__Work item__
From the records below, take each line where the string "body" shows up and copy it.

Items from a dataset

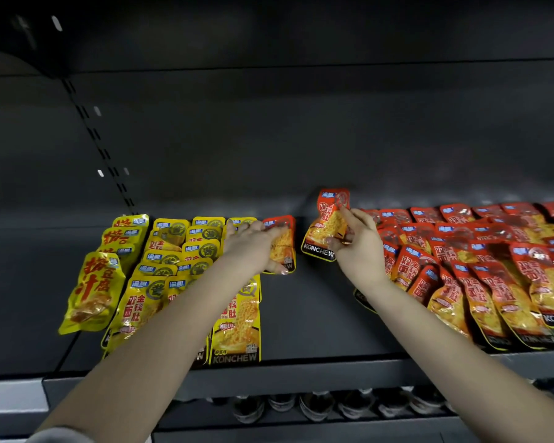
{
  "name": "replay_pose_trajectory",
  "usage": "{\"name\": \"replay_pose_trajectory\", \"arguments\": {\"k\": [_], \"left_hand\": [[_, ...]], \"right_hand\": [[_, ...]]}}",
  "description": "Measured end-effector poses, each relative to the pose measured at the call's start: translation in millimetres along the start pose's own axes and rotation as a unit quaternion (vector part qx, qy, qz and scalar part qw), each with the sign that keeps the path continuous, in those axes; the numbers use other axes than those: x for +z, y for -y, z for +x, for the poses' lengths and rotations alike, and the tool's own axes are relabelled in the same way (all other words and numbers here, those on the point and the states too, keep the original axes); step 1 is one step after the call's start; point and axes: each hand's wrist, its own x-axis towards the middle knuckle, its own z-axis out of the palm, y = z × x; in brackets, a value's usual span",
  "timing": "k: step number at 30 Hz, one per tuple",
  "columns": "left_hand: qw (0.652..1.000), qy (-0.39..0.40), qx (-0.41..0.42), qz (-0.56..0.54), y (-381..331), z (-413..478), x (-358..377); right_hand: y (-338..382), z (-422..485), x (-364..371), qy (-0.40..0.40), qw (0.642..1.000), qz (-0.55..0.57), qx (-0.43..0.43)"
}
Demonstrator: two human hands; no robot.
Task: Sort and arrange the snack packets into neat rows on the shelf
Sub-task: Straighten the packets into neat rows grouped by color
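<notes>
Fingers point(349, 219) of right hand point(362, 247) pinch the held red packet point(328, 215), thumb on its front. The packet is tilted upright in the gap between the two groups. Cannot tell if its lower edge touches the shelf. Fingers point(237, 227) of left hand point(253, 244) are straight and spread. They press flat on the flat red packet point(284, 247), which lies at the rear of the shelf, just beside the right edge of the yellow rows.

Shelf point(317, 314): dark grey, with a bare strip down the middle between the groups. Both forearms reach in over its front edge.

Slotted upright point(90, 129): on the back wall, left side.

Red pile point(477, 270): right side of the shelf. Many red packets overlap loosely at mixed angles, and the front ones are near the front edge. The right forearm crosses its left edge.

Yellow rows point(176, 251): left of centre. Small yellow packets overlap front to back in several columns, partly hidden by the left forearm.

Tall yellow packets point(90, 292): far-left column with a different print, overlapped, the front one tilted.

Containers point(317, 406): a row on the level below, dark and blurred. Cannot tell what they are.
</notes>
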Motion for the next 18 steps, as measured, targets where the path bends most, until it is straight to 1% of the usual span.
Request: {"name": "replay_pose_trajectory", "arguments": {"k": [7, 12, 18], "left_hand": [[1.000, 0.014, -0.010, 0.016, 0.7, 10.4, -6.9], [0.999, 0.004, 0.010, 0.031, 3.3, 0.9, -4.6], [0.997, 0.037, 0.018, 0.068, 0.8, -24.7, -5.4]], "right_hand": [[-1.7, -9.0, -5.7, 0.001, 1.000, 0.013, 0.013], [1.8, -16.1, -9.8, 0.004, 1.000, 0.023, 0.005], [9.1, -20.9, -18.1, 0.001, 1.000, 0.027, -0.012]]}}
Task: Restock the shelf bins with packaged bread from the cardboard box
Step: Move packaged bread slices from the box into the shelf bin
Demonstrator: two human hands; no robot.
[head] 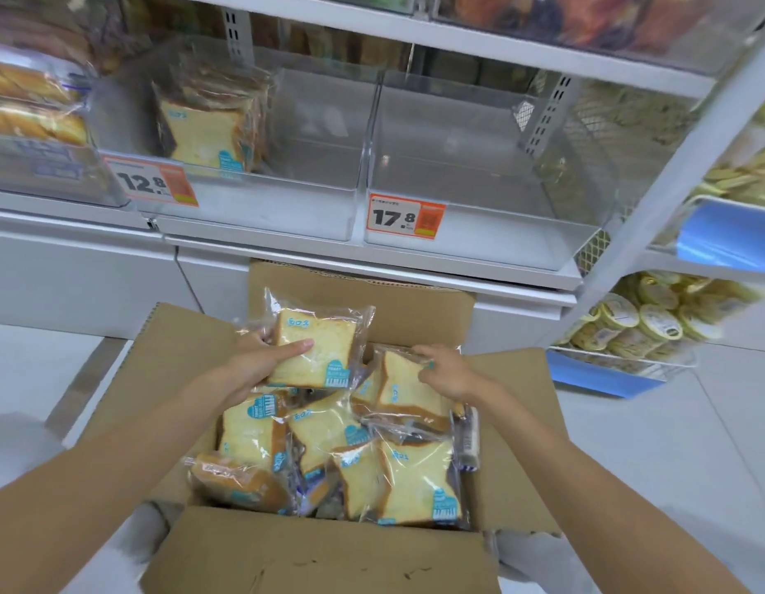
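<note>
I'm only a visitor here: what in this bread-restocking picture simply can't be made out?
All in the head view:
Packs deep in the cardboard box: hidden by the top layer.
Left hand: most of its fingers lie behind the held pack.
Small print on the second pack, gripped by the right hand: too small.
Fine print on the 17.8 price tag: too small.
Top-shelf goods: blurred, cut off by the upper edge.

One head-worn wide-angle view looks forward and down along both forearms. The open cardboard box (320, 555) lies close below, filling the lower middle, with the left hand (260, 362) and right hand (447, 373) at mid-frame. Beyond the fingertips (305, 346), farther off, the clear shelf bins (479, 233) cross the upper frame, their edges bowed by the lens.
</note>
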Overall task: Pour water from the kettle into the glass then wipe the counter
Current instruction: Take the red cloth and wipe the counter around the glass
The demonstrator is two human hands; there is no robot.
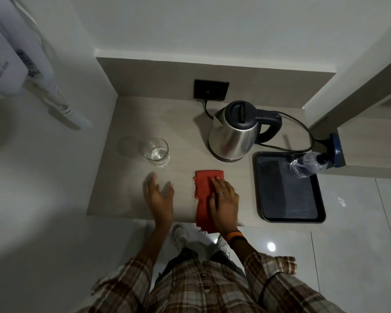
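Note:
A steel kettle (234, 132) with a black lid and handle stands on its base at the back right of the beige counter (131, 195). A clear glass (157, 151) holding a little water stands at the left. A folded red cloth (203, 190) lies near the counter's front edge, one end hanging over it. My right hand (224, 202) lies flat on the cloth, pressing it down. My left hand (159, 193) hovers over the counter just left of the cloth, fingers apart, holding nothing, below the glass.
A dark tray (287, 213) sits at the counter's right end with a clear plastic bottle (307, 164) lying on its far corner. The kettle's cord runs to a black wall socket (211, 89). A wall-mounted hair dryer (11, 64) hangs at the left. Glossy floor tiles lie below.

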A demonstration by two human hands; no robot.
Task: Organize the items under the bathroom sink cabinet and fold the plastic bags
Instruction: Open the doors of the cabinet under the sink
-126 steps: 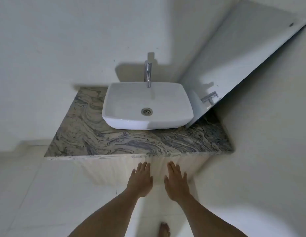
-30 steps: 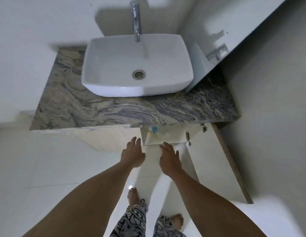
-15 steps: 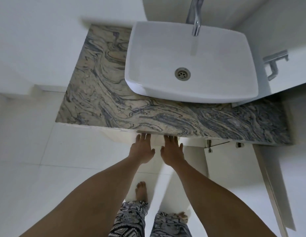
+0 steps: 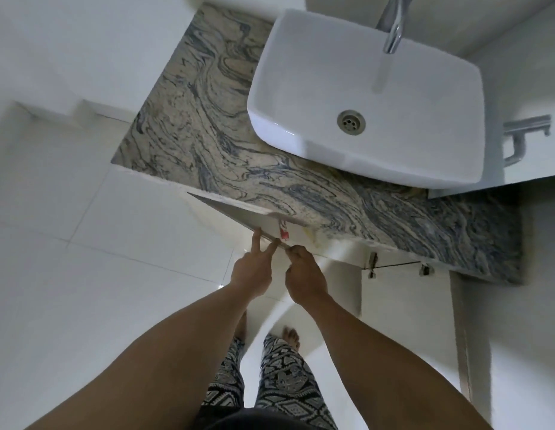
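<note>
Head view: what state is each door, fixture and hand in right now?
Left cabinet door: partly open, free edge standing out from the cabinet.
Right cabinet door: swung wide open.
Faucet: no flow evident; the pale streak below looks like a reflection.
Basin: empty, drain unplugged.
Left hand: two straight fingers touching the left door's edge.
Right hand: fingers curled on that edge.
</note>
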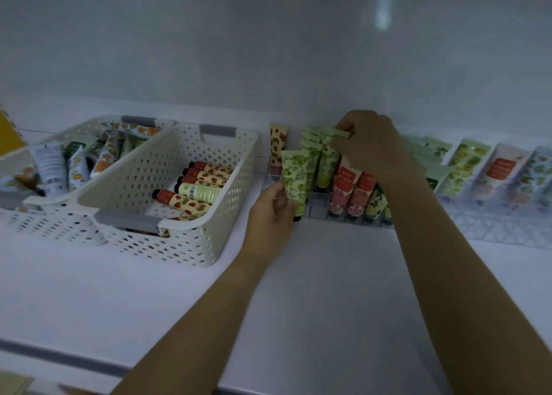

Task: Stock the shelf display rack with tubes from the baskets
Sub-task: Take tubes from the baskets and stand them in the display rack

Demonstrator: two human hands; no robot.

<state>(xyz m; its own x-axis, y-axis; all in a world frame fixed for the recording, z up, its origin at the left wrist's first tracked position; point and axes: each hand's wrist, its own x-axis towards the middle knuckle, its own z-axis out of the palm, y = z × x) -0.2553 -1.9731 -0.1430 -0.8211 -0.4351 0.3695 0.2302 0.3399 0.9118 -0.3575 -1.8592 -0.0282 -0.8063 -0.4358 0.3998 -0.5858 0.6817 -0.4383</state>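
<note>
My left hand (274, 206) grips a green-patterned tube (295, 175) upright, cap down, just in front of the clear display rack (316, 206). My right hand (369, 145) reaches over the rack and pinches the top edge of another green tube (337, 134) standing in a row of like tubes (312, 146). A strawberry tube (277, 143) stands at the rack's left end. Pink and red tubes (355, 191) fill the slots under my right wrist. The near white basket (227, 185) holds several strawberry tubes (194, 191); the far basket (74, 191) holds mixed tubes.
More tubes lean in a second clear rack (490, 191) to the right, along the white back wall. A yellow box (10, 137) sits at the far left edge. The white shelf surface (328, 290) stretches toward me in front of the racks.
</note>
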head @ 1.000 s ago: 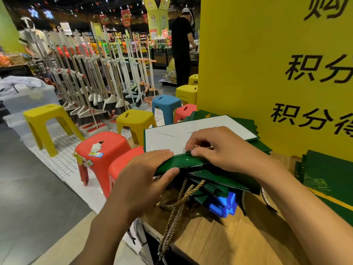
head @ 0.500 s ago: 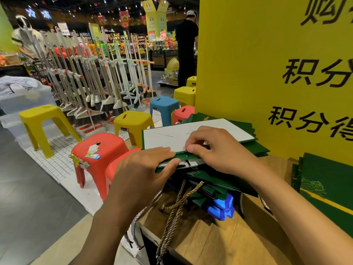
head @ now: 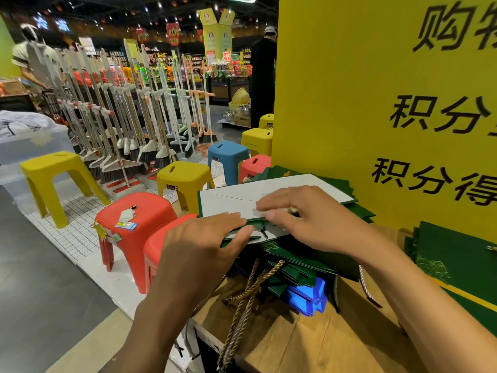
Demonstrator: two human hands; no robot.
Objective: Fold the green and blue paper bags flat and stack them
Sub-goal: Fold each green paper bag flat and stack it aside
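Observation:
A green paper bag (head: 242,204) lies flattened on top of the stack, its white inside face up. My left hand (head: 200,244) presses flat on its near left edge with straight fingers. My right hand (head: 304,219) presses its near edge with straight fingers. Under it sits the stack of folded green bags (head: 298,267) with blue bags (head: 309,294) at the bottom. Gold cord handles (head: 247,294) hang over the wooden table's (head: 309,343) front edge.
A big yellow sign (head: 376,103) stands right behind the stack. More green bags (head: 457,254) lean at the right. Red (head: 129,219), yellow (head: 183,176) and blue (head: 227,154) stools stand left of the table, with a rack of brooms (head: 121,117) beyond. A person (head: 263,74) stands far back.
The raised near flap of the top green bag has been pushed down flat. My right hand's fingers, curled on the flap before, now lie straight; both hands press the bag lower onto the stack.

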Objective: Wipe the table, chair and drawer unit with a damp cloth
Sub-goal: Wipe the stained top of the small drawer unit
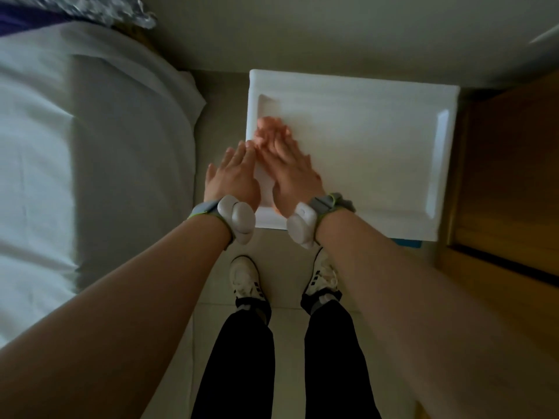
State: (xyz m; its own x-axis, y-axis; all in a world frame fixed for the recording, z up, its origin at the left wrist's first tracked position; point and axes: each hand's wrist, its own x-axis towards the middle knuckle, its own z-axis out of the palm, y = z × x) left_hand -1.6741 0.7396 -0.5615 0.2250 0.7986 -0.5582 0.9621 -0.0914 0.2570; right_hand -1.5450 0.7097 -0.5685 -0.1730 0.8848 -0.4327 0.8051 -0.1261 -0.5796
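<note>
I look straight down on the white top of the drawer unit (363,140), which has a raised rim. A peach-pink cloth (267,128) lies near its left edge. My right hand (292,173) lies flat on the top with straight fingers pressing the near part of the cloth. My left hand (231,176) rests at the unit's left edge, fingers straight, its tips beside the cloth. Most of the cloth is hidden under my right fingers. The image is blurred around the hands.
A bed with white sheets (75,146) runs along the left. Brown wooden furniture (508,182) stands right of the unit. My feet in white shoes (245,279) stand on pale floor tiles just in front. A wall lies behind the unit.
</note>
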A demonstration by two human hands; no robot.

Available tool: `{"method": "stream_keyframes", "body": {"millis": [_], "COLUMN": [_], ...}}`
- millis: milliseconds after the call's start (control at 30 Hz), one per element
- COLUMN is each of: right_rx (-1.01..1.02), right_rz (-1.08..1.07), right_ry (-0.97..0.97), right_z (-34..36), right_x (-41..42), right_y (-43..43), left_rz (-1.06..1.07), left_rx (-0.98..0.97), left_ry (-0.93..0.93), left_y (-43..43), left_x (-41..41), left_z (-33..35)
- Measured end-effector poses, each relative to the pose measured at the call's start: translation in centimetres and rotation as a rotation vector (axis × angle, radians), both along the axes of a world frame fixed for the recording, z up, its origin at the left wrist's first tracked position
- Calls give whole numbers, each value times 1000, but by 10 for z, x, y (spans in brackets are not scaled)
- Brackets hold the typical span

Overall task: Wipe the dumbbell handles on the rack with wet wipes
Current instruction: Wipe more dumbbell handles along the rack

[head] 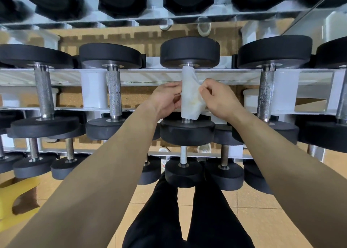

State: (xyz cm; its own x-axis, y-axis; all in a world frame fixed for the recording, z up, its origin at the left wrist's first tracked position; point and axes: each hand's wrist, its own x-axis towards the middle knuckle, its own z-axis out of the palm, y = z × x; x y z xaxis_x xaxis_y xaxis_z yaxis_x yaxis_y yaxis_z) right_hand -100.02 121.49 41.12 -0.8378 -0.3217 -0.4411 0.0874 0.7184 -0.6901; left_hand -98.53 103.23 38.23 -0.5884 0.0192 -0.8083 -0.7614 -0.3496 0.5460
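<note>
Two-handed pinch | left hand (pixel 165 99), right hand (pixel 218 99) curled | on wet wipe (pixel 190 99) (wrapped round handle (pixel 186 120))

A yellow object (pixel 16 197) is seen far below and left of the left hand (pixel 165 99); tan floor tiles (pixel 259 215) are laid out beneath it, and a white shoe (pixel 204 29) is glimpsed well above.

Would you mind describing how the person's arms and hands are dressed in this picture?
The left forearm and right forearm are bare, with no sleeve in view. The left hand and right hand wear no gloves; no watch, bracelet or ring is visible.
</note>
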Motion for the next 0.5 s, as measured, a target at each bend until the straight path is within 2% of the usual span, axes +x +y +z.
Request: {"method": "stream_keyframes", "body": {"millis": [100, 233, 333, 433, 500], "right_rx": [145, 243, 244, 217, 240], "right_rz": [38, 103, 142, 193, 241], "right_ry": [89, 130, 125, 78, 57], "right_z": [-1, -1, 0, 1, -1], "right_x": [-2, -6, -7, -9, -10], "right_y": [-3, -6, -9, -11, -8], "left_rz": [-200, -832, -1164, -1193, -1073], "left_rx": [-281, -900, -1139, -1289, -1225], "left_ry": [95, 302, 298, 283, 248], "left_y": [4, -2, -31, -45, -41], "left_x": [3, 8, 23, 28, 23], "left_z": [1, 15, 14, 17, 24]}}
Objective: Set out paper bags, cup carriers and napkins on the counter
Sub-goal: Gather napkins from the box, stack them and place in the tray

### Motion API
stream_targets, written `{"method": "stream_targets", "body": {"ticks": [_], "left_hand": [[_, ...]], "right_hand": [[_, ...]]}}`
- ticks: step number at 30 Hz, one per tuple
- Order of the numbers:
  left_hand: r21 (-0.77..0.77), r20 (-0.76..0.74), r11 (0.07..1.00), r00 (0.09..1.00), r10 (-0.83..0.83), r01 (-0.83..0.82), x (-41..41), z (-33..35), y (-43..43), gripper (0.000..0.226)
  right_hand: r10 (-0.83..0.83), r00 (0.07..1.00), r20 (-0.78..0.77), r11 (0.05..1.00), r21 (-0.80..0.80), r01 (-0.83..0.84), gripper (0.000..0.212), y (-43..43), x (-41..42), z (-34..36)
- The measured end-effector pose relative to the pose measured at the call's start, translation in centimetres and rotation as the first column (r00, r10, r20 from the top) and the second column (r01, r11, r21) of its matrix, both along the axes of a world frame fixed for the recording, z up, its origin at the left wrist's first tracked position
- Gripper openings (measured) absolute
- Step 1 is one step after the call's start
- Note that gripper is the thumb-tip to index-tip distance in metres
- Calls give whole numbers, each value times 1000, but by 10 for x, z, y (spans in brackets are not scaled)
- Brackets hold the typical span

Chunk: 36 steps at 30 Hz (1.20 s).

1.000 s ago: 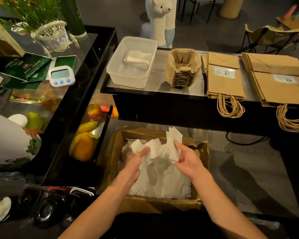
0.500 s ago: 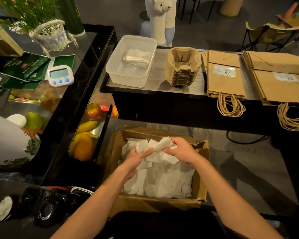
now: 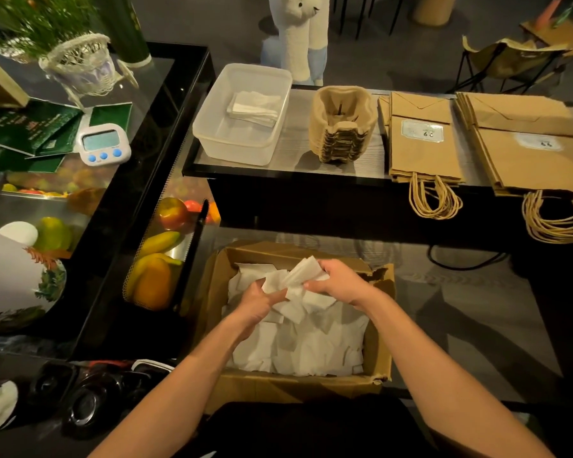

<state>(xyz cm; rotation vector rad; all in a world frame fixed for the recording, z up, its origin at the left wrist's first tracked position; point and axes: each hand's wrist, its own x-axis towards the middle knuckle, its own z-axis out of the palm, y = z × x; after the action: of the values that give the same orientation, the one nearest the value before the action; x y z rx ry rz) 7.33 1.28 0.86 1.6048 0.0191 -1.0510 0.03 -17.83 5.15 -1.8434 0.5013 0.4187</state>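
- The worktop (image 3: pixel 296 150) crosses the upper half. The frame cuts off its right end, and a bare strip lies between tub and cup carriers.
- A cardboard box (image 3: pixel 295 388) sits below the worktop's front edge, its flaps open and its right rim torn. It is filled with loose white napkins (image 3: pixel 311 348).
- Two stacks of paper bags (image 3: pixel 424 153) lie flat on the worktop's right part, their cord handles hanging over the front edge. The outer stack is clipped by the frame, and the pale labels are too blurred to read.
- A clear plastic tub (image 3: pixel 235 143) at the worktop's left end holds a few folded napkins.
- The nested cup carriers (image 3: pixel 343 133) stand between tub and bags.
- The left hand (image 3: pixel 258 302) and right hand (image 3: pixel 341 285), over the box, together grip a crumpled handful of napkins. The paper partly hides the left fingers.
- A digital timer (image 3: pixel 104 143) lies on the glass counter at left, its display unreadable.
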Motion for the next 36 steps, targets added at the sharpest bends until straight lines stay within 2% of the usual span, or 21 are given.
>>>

__Result of this exercise__
Available tool: `{"method": "stream_keyframes", "body": {"millis": [_], "COLUMN": [_], ...}}`
Request: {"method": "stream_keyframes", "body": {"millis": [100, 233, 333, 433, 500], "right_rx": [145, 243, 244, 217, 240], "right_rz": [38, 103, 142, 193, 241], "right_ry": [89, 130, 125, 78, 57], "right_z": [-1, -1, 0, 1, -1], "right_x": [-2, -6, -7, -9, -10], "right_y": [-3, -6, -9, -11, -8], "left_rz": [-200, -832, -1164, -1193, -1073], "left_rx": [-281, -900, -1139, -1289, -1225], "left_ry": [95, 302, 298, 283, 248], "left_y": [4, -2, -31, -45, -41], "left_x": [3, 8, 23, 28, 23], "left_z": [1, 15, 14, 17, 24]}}
stream_targets, written `{"method": "stream_targets", "body": {"ticks": [_], "left_hand": [[_, ...]], "right_hand": [[_, ...]]}}`

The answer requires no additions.